Phlegm dominance is also discussed in other medical schools, especially oriental medicine. An instance is phlegm patterns in TCM, which are similar to phlegm disorder in PM in terms of name and some characteristics. The common indices of phlegmatic disorders in PM and TCM include phlegmatic post-nasal discharge, nervous system disorders such as headache and sleepiness, digestive disorders such as indigestion, poor appetite, stomach fullness, and mucous stool, feeling of heaviness or weakness in the limbs, fatigue, and joint pain (
13,
45-
47). Considering the importance of diagnosis and the association between phlegm patterns and various diseases including cardiovascular disorders, TCM researchers have developed standard diagnostic questionnaires (
13,
47).
There are many similarities between some syndromes in TCM and disease symptoms in PM, which need more comparative studies in this field. According to TCM, yin and yang balance brings about health, and an imbalance between them indicates unhealthiness. In TCM, there are various syndromes, each of which indicates a specific physiological or pathological status. Among them, symptoms of yang deficiency syndrome have similarities with simple cold-wet dystemperament, and symptoms of phlegmatic syndrome are similar to substance-dominant cold-wet dystemperament in PM (
15,
24,
66).
Evaluating the points of agreement and differences between diagnostic indices of phlegmatic disorders in TCM and PM, and other similar syndromes can help find commonalities between the two ancient schools of medicine and use the potential capacities of these medical schools along with modern medicine in personalized diagnosis and treatment.

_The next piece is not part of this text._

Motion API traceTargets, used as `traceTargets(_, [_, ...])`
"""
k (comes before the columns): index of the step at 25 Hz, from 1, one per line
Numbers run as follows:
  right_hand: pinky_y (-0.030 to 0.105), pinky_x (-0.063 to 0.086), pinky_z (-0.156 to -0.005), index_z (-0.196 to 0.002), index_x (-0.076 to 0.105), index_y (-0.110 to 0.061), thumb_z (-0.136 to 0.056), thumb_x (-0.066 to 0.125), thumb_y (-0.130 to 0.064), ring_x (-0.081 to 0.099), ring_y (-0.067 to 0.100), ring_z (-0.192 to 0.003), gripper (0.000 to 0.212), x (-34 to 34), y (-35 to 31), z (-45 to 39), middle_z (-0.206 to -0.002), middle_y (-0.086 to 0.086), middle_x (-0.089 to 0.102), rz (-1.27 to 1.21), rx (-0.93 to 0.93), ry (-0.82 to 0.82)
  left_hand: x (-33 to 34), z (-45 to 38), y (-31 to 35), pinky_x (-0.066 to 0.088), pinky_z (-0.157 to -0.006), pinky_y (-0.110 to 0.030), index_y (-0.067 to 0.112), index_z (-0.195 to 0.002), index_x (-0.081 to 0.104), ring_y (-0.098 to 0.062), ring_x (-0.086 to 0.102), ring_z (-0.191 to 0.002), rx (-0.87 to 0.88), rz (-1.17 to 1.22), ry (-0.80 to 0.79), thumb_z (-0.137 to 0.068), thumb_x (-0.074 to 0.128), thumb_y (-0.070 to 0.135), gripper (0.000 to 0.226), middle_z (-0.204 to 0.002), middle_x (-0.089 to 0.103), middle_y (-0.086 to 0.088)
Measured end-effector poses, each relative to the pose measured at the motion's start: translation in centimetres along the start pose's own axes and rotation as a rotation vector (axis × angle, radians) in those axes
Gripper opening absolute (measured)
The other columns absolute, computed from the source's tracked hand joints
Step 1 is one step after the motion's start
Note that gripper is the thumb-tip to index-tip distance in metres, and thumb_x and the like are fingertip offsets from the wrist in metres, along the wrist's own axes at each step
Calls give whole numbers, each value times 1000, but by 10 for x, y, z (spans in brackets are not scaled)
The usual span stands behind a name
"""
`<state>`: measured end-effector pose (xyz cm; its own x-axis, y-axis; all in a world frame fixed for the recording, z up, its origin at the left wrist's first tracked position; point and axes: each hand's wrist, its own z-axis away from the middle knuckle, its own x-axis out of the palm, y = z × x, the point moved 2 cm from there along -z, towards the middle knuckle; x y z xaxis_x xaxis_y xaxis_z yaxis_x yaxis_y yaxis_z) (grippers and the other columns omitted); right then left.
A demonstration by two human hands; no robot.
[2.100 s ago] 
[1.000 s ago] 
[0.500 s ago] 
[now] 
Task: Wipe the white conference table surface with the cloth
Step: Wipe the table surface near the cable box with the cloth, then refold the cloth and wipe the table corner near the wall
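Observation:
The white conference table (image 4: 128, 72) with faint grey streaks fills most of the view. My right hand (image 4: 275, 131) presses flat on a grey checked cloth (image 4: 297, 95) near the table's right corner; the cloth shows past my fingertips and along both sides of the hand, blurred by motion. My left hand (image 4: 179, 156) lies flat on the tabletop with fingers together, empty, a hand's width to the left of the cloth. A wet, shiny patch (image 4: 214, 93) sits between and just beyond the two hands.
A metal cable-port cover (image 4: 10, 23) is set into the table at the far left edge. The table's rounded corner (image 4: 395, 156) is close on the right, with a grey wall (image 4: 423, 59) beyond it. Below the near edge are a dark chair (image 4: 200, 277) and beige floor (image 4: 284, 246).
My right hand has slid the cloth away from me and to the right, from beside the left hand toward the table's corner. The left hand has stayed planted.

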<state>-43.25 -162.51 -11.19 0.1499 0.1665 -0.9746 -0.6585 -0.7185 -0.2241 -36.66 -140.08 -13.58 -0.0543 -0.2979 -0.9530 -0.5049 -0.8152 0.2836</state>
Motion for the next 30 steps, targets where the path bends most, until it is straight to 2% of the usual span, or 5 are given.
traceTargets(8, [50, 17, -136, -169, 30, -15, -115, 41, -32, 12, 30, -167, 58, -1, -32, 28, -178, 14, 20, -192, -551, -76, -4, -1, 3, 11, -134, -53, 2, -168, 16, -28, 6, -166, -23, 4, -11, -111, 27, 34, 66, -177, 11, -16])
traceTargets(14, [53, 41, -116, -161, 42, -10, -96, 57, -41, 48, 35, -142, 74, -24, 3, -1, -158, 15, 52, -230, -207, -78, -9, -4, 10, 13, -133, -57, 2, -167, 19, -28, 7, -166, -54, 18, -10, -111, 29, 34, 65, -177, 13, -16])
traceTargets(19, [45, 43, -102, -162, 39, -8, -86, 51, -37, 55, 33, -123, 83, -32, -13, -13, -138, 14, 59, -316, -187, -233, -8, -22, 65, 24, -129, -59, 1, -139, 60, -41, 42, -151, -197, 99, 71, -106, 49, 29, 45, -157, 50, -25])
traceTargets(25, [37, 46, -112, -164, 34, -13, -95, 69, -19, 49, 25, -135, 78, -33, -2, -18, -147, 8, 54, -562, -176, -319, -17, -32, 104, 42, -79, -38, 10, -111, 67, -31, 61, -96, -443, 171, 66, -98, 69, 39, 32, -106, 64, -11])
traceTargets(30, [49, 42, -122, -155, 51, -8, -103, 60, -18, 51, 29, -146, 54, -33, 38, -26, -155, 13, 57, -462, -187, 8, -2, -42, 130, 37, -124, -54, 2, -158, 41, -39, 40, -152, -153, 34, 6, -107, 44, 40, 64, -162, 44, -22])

The fundamentals of Ayurvedic medicine share several similarities with PM, including the use of lifestyle modifications in disease prevention and treatment, as well as the consideration of physical, physiological, and psychological characteristics in assessing the body's state. Ayurveda proposes the tri-dosha theory, wherein the characteristics of Vata, Pitta, and Kapha in an individual's body are determined based on various indicators. However, close resemblances between cold-wet dystemperament in PM and Ayurvedic definitions were not found.
On the other hand, some similarities have been observed between the symptoms of certain diseases in modern medicine and the indices of cold-wet dystemperament in PM. In 2019, Fatemi Tekieh et al. identified similarities between symptoms of hypothyroidism and cold dystemperament, including fatigue, increased cold sensitivity, a puffy face, unexplained weight gain, arthritis, and depression. Based on these findings, the authors proposed clinical studies to explore the correlation between thyroid-related factors and cold dystemperament in PM (
67).
While some symptoms of PM's dystemperament and certain diseases in modern medicine may resemble each other, these similarities cannot fully explain the similarity of illnesses between these two medical schools. Integrative medicine could utilize this finding as a guiding principle.
5.1. Conclusions
This study reports the classification and relative importance of each indicator of cold-wet Mizaj and dystemperament. The results serve as a foundation for the standardization of diagnostic indices for cold-wet Mizaj and dystemperament, an important Mizaj group in PM.